In this code, the PledgeSymbol.fulfillReactions and PledgeSymbol.rejectReactions are finally used for something. If the state is pending, the reactions are stored for later so they can be triggered when the state changes (this is discussed later in this post). If the state is either fulfilled or rejected then a PledgeReactionJob is created to run the reaction.

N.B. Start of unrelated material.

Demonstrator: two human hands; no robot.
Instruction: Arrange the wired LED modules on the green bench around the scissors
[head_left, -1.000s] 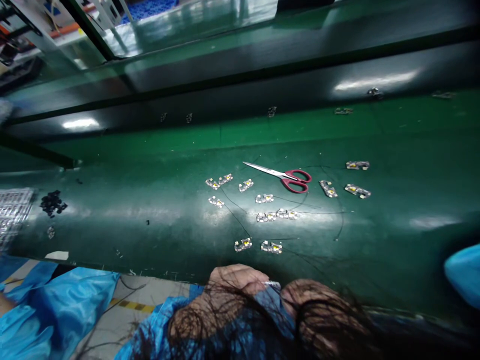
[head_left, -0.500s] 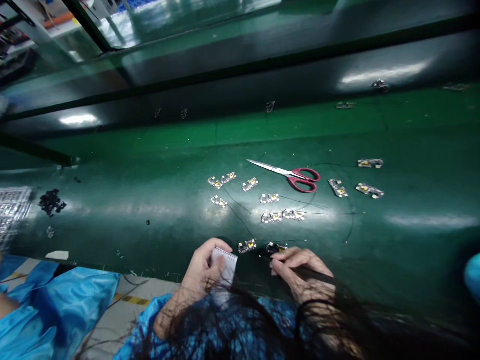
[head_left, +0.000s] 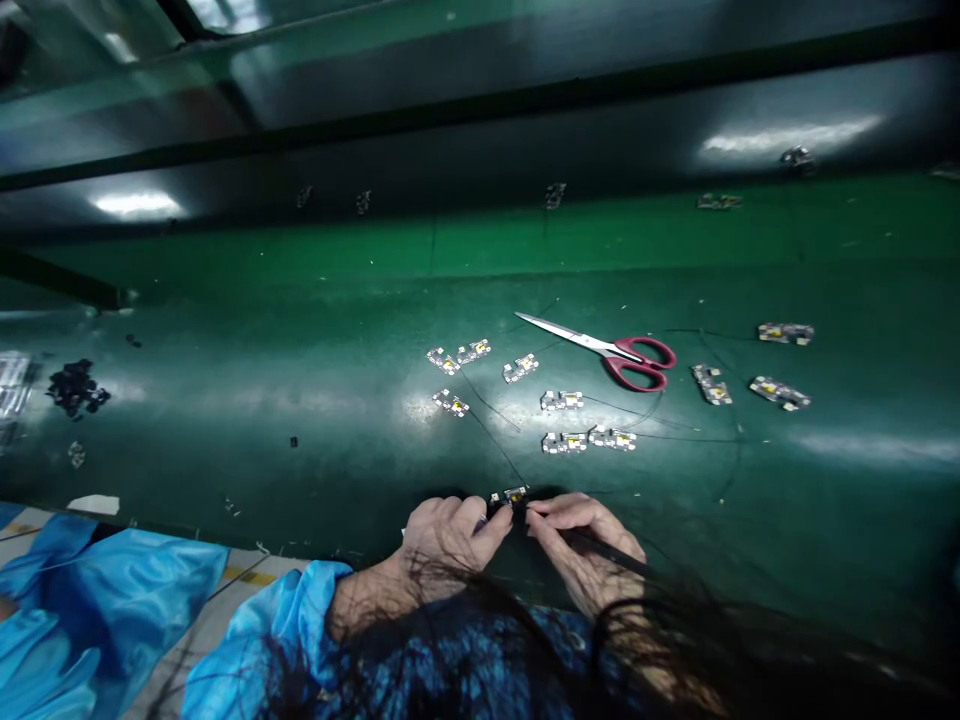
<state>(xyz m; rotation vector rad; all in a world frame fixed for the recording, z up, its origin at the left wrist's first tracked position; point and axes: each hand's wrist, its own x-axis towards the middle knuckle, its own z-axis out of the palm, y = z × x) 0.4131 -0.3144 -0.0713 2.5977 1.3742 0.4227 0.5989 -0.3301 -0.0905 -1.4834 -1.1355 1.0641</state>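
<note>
My left hand (head_left: 454, 540) is curled closed near the bench's front edge. The small white pad it held a moment ago is almost wholly covered by the fingers. Its thumb and index finger touch a small circuit board (head_left: 514, 495) that has a yellow part and a thin black wire. Just to the right, my right hand (head_left: 589, 545) pinches a slim dark tool (head_left: 611, 552), like tweezers, in a pen grip. The tool's tip is hidden by the fingers, close to the board's right end. Strands of hair partly cover both hands.
Red-handled scissors (head_left: 600, 347) lie beyond my hands, among several wired circuit boards (head_left: 562, 401). More boards (head_left: 555, 195) rest on the far strip. To the left are a heap of black pieces (head_left: 75, 388) and a person's blue sleeve (head_left: 142, 610).
My left hand has turned over and moved right onto the circuit board, covering the white pad. My right hand has shifted slightly left, closer to it. The camera view has also shifted.
</note>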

The PledgeReactionJob maps to NewPromiseReactionJob()[4] in the specification and is declared like this:

export class PledgeReactionJob {
    constructor(reaction, argument) {
        return () => {
            const { capability: pledgeCapability, type, handler } = reaction;
            let handlerResult;

            if (typeof handler === "undefined") {

                if (type === "fulfill") {
                    handlerResult = new NormalCompletion(argument);
                } else {
                    handlerResult = new ThrowCompletion(argument);
                }
            } else {
                try {
                    handlerResult = new NormalCompletion(handler(argument));
                } catch (error) {
                    handlerResult = new ThrowCompletion(error);
                }
            }

            if (typeof pledgeCapability === "undefined") {
                if (handlerResult instanceof ThrowCompletion) {
                    throw handlerResult.value;
                }

                // Return NormalCompletion(empty)
                return;
            }

            if (handlerResult instanceof ThrowCompletion) {
                pledgeCapability.reject(handlerResult.value);
            } else {
                pledgeCapability.resolve(handlerResult.value);
            }

            // Return NormalCompletion(status)
        };
    }
}

This code begins by extracting all of the information from the reaction that was passed in. The function is a little bit long because both capability and handler can be undefined, so there are fallback behaviors in each of those cases.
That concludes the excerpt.